Showcase Your Technical Skills: Since this role requires strong programming skills in Python, make sure to highlight your proficiency with machine learning libraries. If you've worked on any relevant projects, include those details to demonstrate your hands-on experience.
Apply Through Our Website: We encourage you to apply through our website for a smoother application process. It helps us keep track of your application and ensures you don’t miss out on any important updates from us!
How to prepare for a job interview at JPMorganChase
✨Know Your Stuff
Make sure you brush up on your knowledge of machine learning, especially reinforcement learning. Be ready to discuss how you've applied these concepts in your previous work or studies. This will show that you're not just familiar with the theory but can also translate it into practical applications.
✨Showcase Your Collaboration Skills
Since this role involves working closely with portfolio managers and technologists, be prepared to share examples of how you've successfully collaborated in the past.
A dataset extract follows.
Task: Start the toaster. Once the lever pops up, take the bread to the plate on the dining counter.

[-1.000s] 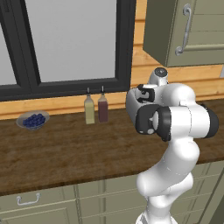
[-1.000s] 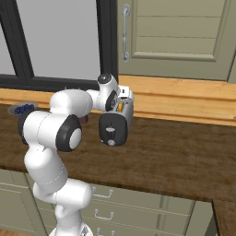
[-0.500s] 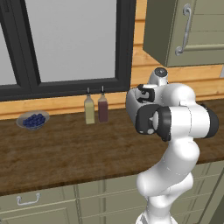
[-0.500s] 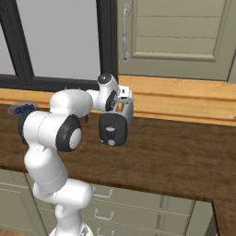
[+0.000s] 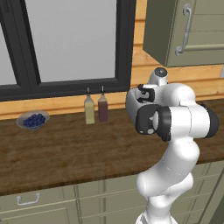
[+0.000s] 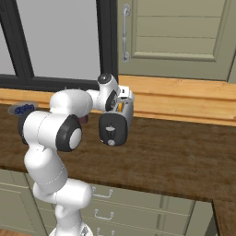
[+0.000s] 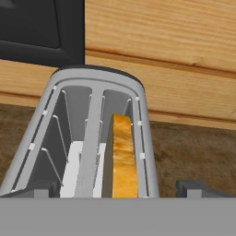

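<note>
The pincer point(image 7: 117, 189) hangs just above the toaster point(image 7: 92, 138), looking down into its slots, with its two dark fingertips point(image 7: 196, 188) spread wide apart, one on either side of the toaster's near end, and nothing between them. From the right base view the pincer point(image 6: 120, 102) sits at the end of the white arm, right over the toaster point(image 6: 127, 109), which stands on the wooden counter point(image 6: 175, 156) close to the back wall and is mostly hidden behind the arm's dark wrist. In the hand view the toaster is a light-grey box with rounded corners and two long slots; the bread point(image 7: 123, 156), a golden-tan slice seen edge on, stands upright in the right-hand slot, its top just above the slot's edge. Whether the lever is up or down cannot be told. From the left base view the arm bends over the counter point(image 5: 65, 153), and the toaster is hidden behind it. Further left on that counter, near the wall under the dark-framed window point(image 5: 65, 43), two bottles stand side by side: a pale one point(image 5: 89, 109) and a dark reddish one point(image 5: 103, 107). Well to their left sits a grey bowl of blueberries point(image 5: 33, 120). Grey-green cupboards point(image 6: 175, 37) hang above the counter on the right.
</note>
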Tool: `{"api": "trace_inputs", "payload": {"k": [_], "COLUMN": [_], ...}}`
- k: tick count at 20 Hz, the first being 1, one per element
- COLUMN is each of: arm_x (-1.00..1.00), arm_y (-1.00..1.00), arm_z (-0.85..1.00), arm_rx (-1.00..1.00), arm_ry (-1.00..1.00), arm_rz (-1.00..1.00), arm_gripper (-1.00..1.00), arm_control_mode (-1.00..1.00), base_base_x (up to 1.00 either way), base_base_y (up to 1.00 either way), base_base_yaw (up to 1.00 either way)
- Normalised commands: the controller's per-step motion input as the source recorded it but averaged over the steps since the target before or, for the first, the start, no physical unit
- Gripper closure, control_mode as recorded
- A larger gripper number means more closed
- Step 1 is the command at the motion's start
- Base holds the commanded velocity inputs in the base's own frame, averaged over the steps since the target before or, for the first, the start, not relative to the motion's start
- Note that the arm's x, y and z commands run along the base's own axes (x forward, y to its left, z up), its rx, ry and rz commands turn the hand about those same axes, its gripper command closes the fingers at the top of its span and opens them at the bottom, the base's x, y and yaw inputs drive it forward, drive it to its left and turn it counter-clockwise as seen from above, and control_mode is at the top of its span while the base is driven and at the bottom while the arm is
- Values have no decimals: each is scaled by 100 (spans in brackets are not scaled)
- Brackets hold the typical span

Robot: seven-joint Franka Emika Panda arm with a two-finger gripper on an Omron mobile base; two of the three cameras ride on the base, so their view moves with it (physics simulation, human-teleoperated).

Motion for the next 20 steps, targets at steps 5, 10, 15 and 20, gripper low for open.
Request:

Highlight any projects where teamwork led to innovative solutions or improved outcomes.
✨Prepare for Technical Questions
Expect some technical questions related to quantitative modelling and data analysis. Brush up on your programming skills in Python and be ready to discuss specific libraries you've used. Practising coding problems or discussing your approach to data handling can really set you apart.
✨Stay Current
Demonstrate your commitment to continuous learning by discussing recent developments in quantitative finance or machine learning that excite you. This shows that you're not only knowledgeable but also passionate about staying ahead in the field.